One year on, with support from Meningitis Now and the experiences of others, 22-year-old Aaron, from Suffolk, is coming to terms with what has happened and has started to take control of adapting to his abilities.
“It started with a sore throat and feeling very drowsy. I went to bed and slept for what felt like the entire next day until the pain from my headache woke me up - a pain I don’t ever want to experience again. I tried to get some water but could only make it to the bathroom to be sick before having to get back into bed. The pain was so bad it kept me awake.
“It wasn’t until I noticed how stiff my neck was that instinct kicked in and I (stupidly) got a bus to the hospital on my own. All my housemates were visiting home that weekend and I thought it was something I could do on my own.
“When I got there I kept thinking it could be anything, a trapped nerve, flu or even a migraine. It wasn’t until I was quickly seen and put in a cubicle that I truly started to worry, and when the consultant came over and said he suspected meningitis the alarm bells really went going.
“I was started on antibiotics just in case and admitted for a lumbar puncture. Bacterial meningitis was ruled out so I was given anti-virals instead alongside pain relief. The results came back and I was discharged home to recover as they couldn’t do a lot in the hospital.

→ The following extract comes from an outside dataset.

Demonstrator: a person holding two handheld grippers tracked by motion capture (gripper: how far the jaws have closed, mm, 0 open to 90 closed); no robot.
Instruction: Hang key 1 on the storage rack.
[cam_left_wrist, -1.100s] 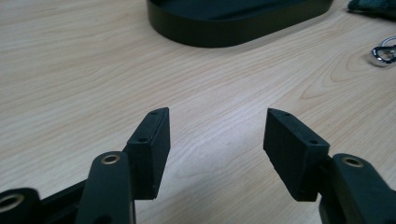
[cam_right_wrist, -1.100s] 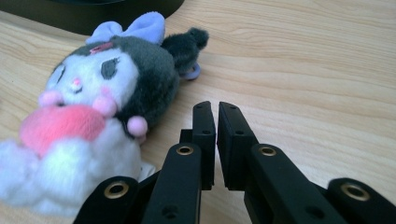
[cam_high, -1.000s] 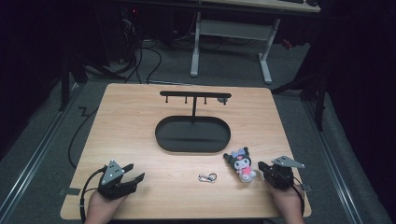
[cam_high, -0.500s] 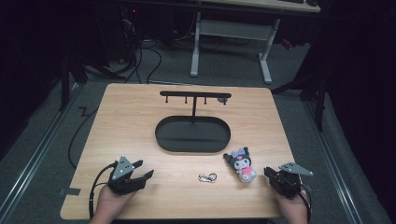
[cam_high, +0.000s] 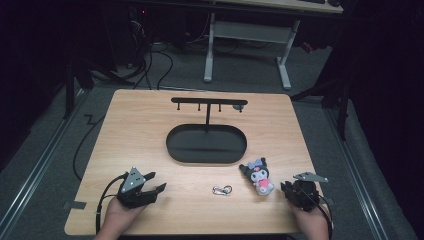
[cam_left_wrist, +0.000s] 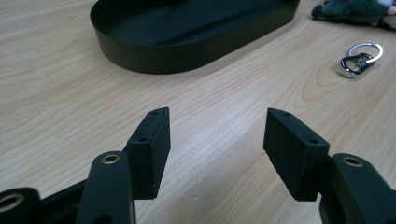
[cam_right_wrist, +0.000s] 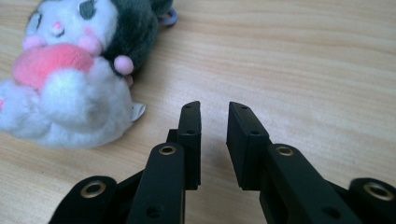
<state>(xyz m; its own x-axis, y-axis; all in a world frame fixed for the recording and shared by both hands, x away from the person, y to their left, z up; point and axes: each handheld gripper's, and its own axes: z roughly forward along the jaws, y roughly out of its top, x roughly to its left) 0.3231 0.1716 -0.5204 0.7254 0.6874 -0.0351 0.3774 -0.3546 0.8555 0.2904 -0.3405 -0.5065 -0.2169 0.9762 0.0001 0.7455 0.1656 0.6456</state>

“Recovery took a long time and the illness itself has left me with post-viral fatigue almost a year on. I can at least get up stairs now without needing to rest but I’ve also had to adapt to a new way of life for myself. I had to leave my university course as my body couldn’t cope with the demands of it, but now I’ve had time to learn about myself and see examples of other people’s experiences I don’t feel alone. I feel like I can achieve what I want in life - even if that means taking longer than I’d wish and adapting methods so I don’t get burnt out. This is something I would not have been able to achieve without the support of Meningitis Now, from peer support groups to the support helpline helping me feel less alone in the process of recovery, and also showing me that the after-effects I experience are real.”